▶ **Exercise aim**: Output only the lines below from the one holding "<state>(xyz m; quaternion" down to the one holding "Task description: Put", both end lines included and every picture dropped.

Input data START

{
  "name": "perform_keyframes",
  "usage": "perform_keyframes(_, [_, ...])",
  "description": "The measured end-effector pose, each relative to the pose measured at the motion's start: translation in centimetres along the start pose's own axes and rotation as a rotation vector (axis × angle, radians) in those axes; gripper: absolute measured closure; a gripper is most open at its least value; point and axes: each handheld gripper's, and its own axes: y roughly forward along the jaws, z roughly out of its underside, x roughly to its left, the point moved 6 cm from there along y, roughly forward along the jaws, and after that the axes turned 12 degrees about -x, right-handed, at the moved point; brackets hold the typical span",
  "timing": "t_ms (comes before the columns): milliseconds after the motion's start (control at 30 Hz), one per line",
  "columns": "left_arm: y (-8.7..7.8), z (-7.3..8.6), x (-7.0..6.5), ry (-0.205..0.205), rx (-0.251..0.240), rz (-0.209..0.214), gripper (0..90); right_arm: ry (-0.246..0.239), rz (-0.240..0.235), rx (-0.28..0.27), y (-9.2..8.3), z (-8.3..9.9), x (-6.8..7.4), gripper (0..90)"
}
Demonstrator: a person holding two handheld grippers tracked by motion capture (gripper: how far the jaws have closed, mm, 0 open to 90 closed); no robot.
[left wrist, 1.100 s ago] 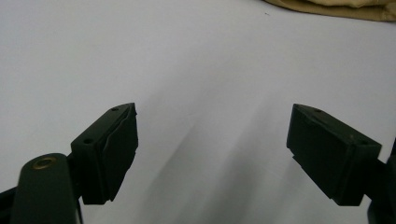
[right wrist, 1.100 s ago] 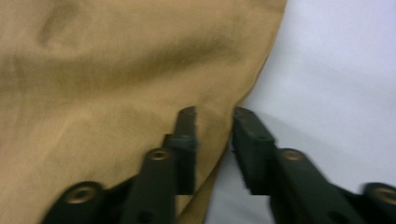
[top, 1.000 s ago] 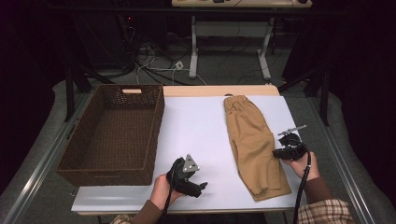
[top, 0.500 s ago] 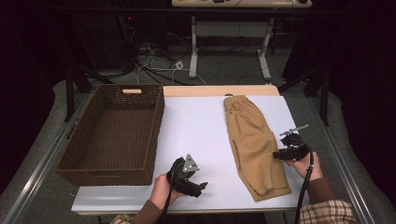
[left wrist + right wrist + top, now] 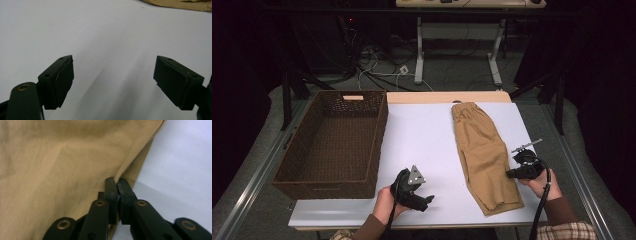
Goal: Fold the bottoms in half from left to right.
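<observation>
High view: tan trousers (image 5: 484, 155) lie lengthwise on the white table (image 5: 427, 135), well right of a dark woven rectangular basket (image 5: 334, 142). The right gripper (image 5: 510, 174), jaws having just closed, pinches the trousers' right edge; its own view reveals soft creased cloth (image 5: 62, 170) there. The left gripper (image 5: 113, 82), jaws apart, holds nothing over smooth white surface.

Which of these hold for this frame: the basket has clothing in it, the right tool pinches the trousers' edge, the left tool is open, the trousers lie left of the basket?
1. The basket has clothing in it: false, nothing lies in it.
2. The right tool pinches the edge of the tan trousers: true.
3. The left tool is open over the bare white table: true.
4. The trousers lie left of the basket: false, they lie to its right.
</observation>
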Motion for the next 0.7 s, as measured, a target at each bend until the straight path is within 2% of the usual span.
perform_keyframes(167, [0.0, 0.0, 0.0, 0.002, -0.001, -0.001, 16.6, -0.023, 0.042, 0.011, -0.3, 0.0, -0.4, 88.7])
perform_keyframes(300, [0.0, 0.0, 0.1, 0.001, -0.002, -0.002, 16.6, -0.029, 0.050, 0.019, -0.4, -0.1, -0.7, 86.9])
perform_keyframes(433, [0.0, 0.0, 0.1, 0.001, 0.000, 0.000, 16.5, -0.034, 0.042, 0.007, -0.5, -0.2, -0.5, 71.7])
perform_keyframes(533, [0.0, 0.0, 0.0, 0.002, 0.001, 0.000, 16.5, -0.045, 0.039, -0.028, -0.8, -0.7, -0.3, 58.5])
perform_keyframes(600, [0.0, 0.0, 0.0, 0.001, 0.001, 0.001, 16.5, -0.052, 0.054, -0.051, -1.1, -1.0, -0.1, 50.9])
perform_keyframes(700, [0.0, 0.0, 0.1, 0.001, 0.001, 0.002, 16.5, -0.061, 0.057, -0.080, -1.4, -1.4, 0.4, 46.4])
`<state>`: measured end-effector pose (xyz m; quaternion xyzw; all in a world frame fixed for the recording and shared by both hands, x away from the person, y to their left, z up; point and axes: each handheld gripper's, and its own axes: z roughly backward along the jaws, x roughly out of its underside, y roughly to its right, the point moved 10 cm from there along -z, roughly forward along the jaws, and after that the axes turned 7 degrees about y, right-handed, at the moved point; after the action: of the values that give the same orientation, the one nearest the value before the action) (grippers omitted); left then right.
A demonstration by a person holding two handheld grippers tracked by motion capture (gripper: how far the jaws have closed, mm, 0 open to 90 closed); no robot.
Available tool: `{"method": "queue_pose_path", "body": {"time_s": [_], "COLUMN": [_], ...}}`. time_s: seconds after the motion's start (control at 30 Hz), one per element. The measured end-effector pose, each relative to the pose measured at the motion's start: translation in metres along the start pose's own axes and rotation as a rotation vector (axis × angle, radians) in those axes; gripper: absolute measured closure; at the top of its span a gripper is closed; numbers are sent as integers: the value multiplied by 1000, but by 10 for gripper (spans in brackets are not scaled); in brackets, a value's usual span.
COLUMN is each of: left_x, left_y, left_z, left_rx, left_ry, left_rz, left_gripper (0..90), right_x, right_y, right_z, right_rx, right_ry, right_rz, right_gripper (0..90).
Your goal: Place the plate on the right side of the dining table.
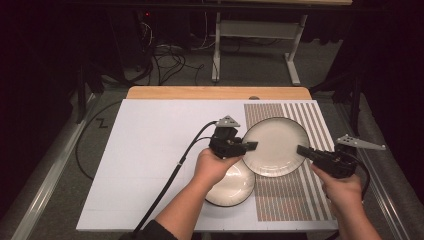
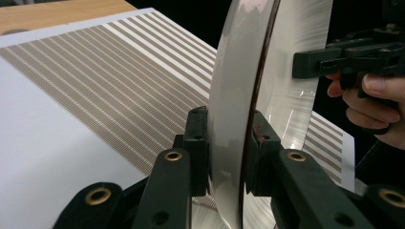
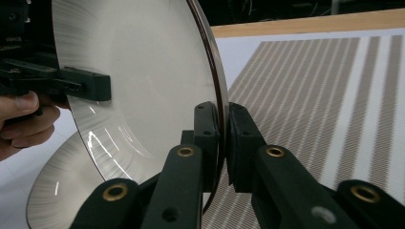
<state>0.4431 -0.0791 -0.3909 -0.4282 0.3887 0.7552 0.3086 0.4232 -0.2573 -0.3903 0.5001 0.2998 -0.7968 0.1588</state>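
A cream plate with a dark rim hangs over the striped part of the mat, held from both sides. My left gripper is shut on its left rim and my right gripper on its right rim. In the left gripper view the jaws pinch the plate edge-on, with the right gripper across it. In the right gripper view the jaws clamp the plate, and the left gripper bites the far rim. A second, similar plate lies on the mat below the left hand, and it appears in the right gripper view.
A white mat with a brown-striped panel on its right covers the wooden table. The left gripper's cable trails back over the mat. Beyond the table stand desk legs and floor cables.
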Motion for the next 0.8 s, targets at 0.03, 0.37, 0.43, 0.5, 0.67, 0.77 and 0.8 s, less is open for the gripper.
{"method": "queue_pose_path", "body": {"time_s": [0.03, 0.37, 0.43, 0.5, 0.67, 0.77, 0.8], "left_x": [-1, -1, 0, 0, 3, 5, 6], "left_y": [1, 3, 3, 4, 3, 2, 0], "left_z": [-6, -50, -59, -65, -80, -85, -89], "left_rx": [1, 15, 15, 16, 19, 16, 17], "left_ry": [-9, -75, -85, -89, -98, -105, -107], "left_rz": [-1, 5, 2, 3, 10, 13, 13], "left_gripper": [742, 718, 714, 713, 708, 701, 701], "right_x": [0, 4, 5, 7, 12, 14, 15], "right_y": [4, 40, 45, 52, 65, 70, 72], "right_z": [2, 21, 23, 24, 28, 29, 29], "right_rx": [5, 85, 97, 110, 136, 152, 158], "right_ry": [1, -4, -7, -9, -14, -22, -24], "right_rz": [-3, -21, -29, -33, -47, -50, -51], "right_gripper": [864, 865, 864, 863, 861, 862, 861]}}
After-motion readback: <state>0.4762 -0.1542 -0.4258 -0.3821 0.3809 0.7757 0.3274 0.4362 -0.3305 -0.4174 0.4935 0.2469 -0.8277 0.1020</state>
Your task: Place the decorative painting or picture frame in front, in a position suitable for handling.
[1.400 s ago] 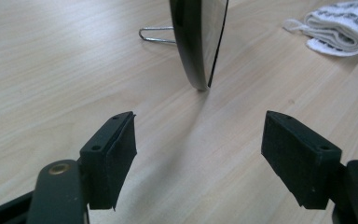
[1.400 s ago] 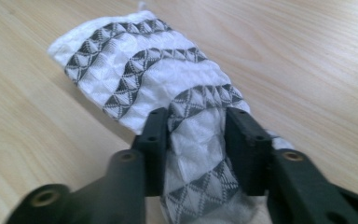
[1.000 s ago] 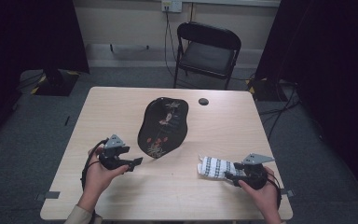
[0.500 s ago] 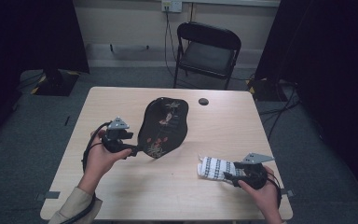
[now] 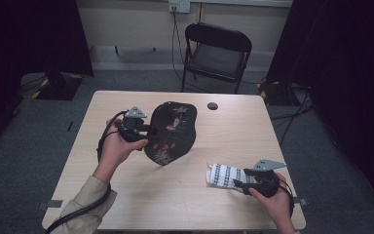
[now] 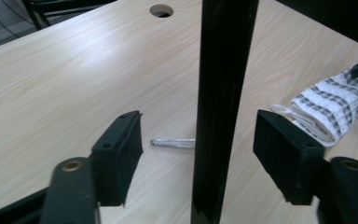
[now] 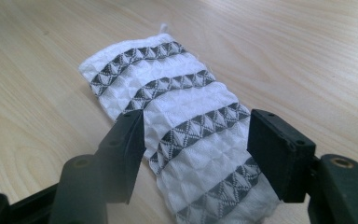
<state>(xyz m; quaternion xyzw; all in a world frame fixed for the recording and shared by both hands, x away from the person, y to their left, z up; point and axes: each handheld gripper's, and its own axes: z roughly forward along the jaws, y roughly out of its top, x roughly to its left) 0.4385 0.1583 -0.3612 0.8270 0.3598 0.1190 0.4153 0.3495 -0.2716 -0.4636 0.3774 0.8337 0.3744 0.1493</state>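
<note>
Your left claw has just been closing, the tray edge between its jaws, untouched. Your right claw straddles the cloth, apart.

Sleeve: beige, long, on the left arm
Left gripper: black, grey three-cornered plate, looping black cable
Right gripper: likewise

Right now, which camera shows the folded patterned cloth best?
The right gripper view: the cloth lies close up between the right tool's jaws, its weave clear. The high view shows it small on the table; the left gripper view catches one end at its edge.
</note>
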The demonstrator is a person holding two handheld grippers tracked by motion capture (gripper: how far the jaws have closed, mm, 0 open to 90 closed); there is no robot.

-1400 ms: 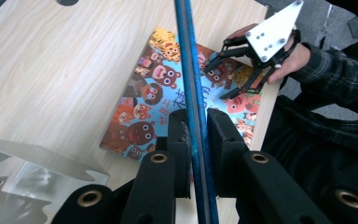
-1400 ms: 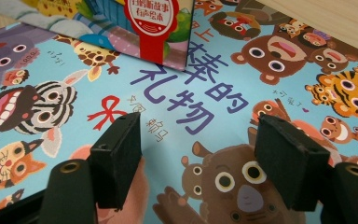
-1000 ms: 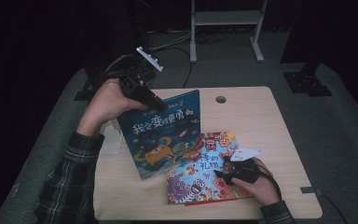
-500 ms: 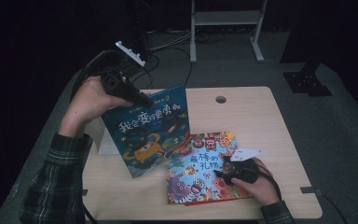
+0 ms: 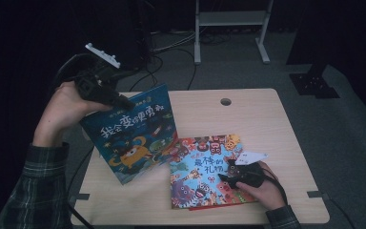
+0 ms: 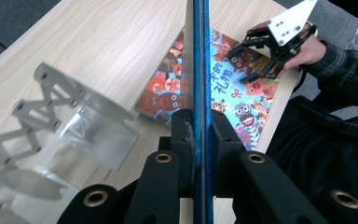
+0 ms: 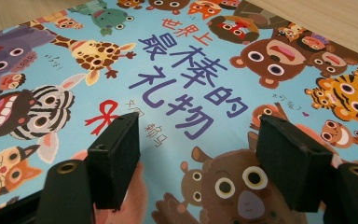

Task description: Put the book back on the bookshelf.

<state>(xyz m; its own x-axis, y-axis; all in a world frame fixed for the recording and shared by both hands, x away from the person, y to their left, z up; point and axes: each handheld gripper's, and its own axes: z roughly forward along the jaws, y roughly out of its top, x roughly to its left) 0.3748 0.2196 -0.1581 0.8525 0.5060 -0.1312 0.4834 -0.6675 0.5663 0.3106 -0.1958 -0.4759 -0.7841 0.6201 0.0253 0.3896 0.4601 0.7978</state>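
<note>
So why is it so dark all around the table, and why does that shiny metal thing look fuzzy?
High view: light falls on the table while the room behind stays nearly black, and the picture is soft and grainy. Left gripper view: the folding metal stand sits close to the lens, so it looks smeared, with a pale glare on its plate. Right gripper view: bright and even, with crisp letters on the animal book.

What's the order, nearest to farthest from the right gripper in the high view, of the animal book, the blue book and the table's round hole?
1. Animal book: flat on the table, directly under the right gripper, whose jaws are open.
2. Blue book: to the left, lifted and tilted, clamped by the left gripper.
3. Round hole: near the table's far edge.
</note>
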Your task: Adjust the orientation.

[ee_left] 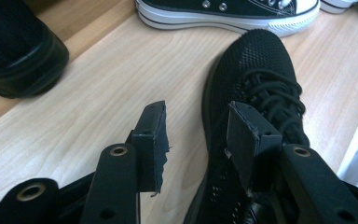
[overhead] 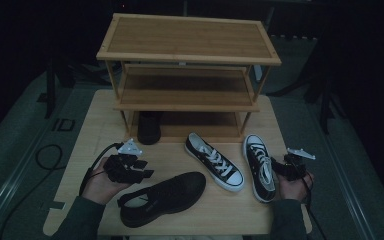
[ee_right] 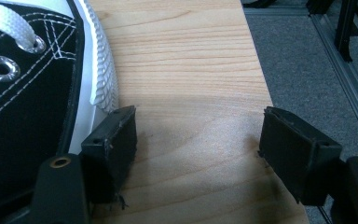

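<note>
Black mesh shoe lies at the front of the table, toe toward the middle and heel toward the person's left sleeve, so its long axis runs slantwise across the front edge. The left gripper hovers just beside its upper, jaws partly open and holding nothing; in the left gripper view the right jaw sits over the shoe's laces while the left jaw hangs over bare wood, so the shoe lies off-centre, to the right of the gap. A shift that way would probably be needed before closing. The right gripper rests beside a black-and-white sneaker, jaws wide and empty, the white sole just outside its left jaw. A second sneaker lies between. Behind them stands a wooden rack, with a dark shoe on its lowest shelf.
</note>
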Demonstrator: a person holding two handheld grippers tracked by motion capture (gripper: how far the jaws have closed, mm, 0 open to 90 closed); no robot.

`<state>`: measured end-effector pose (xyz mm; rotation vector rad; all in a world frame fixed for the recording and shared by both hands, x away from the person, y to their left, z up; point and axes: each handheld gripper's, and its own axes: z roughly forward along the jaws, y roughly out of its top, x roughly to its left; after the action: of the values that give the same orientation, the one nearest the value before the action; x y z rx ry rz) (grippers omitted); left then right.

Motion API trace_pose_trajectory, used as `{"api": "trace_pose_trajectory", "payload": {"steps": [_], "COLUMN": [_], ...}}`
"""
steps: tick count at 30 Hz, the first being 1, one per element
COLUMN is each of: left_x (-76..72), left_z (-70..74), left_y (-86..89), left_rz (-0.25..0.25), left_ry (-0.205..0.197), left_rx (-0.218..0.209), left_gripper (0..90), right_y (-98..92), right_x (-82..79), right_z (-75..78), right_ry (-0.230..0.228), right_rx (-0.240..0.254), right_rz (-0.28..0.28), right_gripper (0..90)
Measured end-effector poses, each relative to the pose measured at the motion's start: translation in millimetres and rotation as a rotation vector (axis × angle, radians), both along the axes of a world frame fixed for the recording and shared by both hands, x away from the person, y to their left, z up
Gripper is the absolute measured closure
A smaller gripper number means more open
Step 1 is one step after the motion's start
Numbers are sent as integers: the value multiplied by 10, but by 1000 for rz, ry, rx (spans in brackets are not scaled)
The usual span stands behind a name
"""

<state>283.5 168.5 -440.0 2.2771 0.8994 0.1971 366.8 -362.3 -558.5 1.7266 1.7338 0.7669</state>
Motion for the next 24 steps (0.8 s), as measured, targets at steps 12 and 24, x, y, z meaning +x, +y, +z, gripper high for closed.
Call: {"api": "trace_pose_trajectory", "payload": {"steps": [12, 24], "left_x": [-142, -306], "left_z": [-29, -76], "left_y": [14, 35], "left_rz": [-32, -66], "left_ry": [15, 49], "left_rx": [16, 27], "left_gripper": [648, 694], "right_y": [0, 0], "right_x": [0, 0], "right_z": [0, 0], "right_ry": [0, 0], "right_rx": [0, 0], "right_rz": [0, 0], "right_gripper": [272, 272]}}
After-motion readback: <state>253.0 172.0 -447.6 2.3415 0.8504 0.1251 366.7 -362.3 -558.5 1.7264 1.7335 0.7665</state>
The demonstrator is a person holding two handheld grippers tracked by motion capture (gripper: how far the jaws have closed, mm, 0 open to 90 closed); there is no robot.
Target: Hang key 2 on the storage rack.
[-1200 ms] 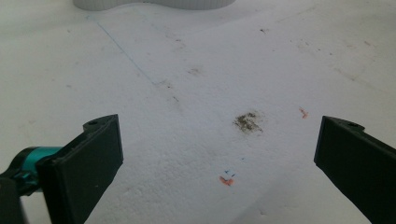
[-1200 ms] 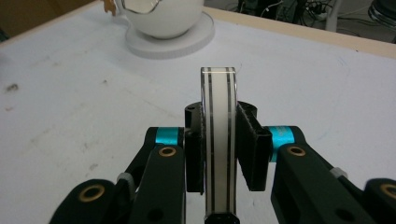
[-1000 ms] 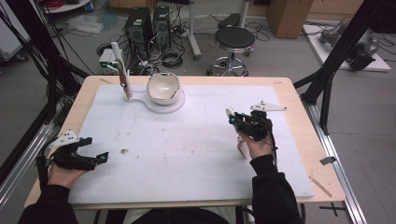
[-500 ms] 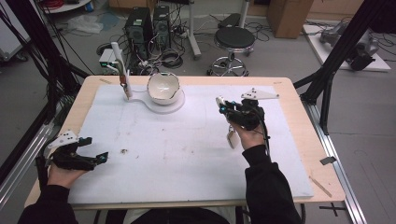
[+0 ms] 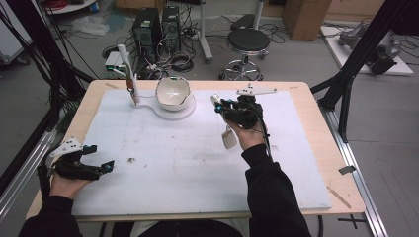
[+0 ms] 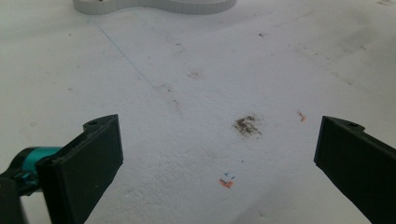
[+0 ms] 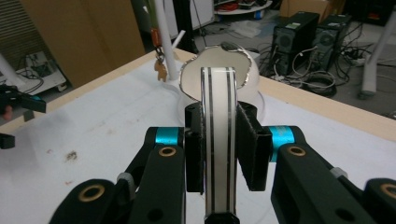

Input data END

▶ **Solution**:
<state>(xyz m; quaternion xyzw; all in a world frame fixed for the recording and shared by both hands, x away from the person, y to their left, z up; point and axes: each handheld gripper's, and its own axes: z roughly forward along the jaws, y roughly out of its top, x roughly to its left) 0.4385 0.1583 -0.3612 0.8270 0.3598 0.1190 0.4153 0.3495 -0.2716 -0.4636 0.3774 0.8337 0.3744 0.1493</state>
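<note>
Your left claw has just been closing, the tray edge between its jaws, untouched. Your right claw straddles the cloth, apart.

Sleeve: beige, long, on the left arm
Left gripper: black, grey three-cornered plate, looping black cable
Right gripper: likewise

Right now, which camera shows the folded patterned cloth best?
The right gripper view: the cloth lies close up between the right tool's jaws, its weave clear. The high view shows it small on the table; the left gripper view catches one end at its edge.
</note>
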The demonstrator is a person holding two handheld grippers tracked by motion capture (gripper: how far the jaws have closed, mm, 0 open to 90 closed); there is no robot.

-1400 ms: 
-1400 ms: 
-1000 ms: 
-500 ms: 
+0 ms: 
+0 ms: 
+0 ms: 

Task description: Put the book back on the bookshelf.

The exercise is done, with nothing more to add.